## WORK ITEM
Take the material below and restate it word for word, stopping after the line in which "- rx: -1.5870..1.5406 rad" occurs.

=-=-=-=-=

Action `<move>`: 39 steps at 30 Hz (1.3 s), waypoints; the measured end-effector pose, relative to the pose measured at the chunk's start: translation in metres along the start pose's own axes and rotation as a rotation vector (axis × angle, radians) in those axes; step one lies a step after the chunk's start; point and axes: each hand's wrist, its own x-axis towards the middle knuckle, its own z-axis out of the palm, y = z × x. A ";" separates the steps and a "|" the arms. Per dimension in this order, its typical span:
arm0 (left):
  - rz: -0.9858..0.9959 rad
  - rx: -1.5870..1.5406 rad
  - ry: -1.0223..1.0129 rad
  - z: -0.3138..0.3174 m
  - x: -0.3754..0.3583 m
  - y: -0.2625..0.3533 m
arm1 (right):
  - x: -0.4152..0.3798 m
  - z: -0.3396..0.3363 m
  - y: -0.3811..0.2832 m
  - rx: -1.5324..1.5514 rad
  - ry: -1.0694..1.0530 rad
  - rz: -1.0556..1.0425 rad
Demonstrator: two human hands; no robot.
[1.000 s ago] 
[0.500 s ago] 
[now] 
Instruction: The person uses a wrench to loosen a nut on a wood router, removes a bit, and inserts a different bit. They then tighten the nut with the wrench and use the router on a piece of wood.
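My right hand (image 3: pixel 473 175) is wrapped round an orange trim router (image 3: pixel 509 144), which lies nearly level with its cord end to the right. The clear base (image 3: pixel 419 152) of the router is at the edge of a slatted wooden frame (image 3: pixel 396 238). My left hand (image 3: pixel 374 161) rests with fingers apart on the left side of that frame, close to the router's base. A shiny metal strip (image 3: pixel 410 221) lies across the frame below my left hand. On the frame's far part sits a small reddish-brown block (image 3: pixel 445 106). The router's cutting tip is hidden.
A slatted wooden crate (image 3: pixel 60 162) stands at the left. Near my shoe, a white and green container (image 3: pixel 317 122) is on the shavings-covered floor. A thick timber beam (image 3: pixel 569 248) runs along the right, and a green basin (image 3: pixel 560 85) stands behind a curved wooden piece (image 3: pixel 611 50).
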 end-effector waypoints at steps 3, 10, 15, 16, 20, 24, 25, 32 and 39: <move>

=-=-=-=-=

## RESULT OF THIS TASK
Action `<move>`: 39 steps at 30 Hz (1.3 s), waypoints; the measured end-effector pose, relative to the pose measured at the chunk's start: translation in metres along the start pose's own axes and rotation as a rotation vector (axis × angle, radians) in those axes; step one lies a step after the chunk's start; point and axes: each hand's wrist, its own x-axis towards the middle knuckle, its own z-axis out of the palm, y = z × x. A ";" separates the steps and a "|" the arms. Per dimension in this order, its typical span:
arm0 (left):
  - rz: -0.9858..0.9959 rad
  - rx: -1.5870..1.5406 rad

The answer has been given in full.